Your assignment: Filter the listing down to the lines containing the word "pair".

Task inputs:
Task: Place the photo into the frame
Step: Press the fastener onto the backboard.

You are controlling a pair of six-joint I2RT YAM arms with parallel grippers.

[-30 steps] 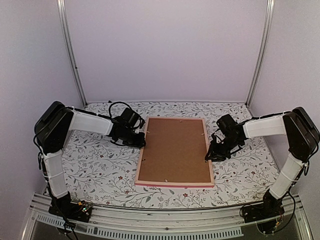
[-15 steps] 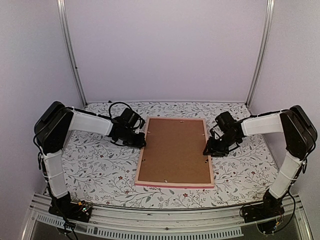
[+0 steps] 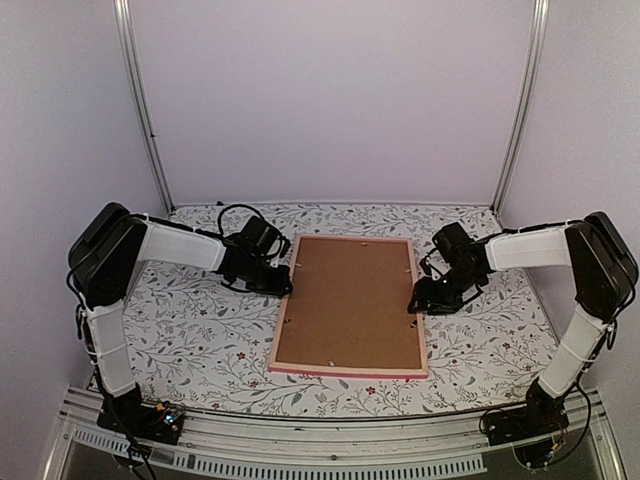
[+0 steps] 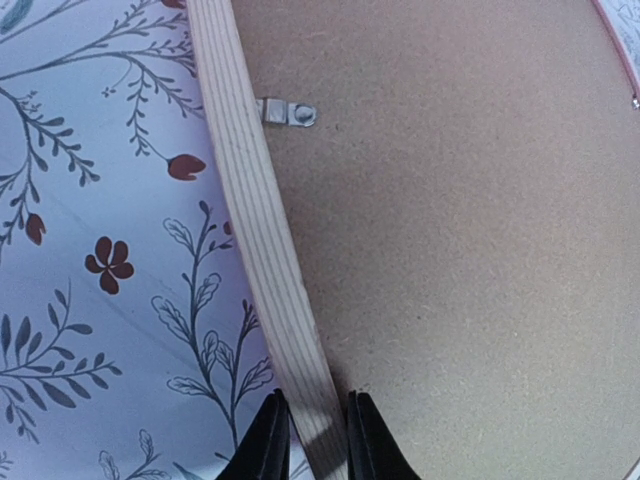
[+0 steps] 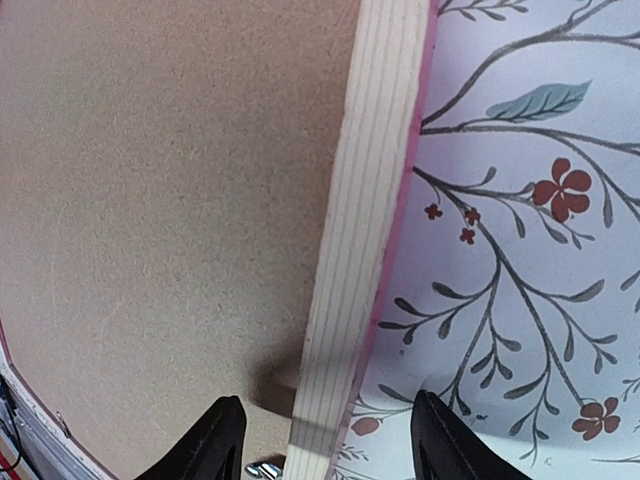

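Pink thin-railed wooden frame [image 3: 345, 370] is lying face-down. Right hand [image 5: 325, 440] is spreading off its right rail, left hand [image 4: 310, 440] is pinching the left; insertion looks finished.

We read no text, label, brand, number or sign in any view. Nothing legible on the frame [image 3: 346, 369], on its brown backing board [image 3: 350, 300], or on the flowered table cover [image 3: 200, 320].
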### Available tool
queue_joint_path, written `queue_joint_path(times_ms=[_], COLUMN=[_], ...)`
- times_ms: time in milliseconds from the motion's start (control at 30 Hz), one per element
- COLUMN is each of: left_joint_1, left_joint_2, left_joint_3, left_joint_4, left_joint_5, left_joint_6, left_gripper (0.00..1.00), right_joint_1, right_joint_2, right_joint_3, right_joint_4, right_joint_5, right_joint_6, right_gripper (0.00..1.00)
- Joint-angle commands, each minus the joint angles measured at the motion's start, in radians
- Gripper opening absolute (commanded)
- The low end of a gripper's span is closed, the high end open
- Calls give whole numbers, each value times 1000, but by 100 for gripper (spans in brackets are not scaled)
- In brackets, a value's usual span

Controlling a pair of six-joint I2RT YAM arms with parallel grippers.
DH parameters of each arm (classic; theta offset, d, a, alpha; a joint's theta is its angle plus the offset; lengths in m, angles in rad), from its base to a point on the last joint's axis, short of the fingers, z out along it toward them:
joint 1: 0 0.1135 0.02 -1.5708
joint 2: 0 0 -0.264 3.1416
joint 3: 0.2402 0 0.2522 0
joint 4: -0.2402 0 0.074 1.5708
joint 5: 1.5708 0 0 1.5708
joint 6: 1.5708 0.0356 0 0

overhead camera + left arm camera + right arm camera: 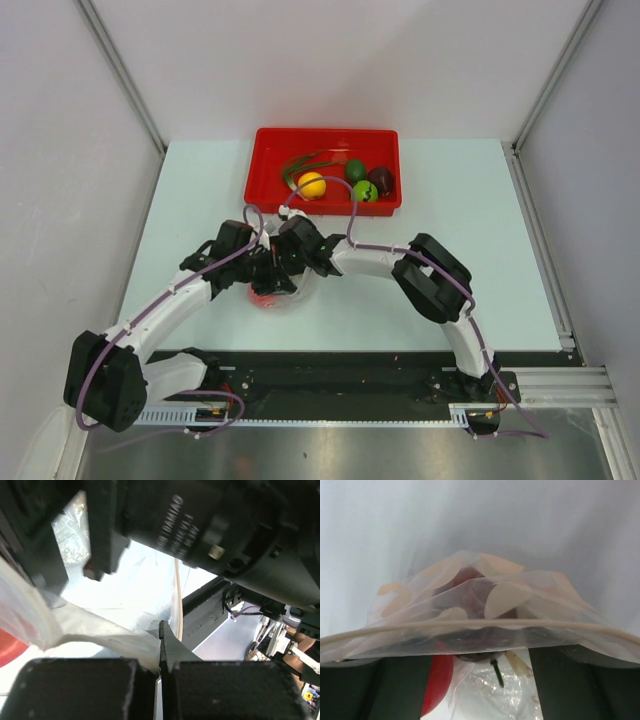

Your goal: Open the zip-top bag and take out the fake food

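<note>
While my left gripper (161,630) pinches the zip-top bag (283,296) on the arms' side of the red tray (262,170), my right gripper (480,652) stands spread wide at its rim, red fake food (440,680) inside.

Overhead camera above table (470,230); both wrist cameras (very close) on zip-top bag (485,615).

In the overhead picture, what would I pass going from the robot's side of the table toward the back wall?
Black base rail → the zip-top bag, with something red inside → red tray holding fake food.
</note>
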Motion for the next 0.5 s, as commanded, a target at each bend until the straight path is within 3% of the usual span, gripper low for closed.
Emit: queue_joint_path(times_ms=[0,233,367,467], left_joint_1=[1,3,11,23], left_joint_2=[-8,-34,-56,-80], left_joint_3=[5,28,14,-9], left_joint_4=[4,-12,-15,-7], left_joint_5=[0,-49,-86,-123], left_joint_6=[5,9,2,-12], left_gripper=[0,0,0,0], right_joint_1=[-12,-5,-11,-22], right_joint_2=[62,13,-56,-116], right_joint_3=[45,46,39,37], right_joint_4=[64,37,-48,-114], right_joint_5=[-5,-39,-34,-77], right_joint_6=[-51,-124,-161,-178], right_gripper=[70,24,11,7])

Reply to the task:
You are controlling a pair of six-joint I2RT YAM arms with parallel grippers.
Controlling a pair of six-joint I2RT YAM arms with parallel grippers.

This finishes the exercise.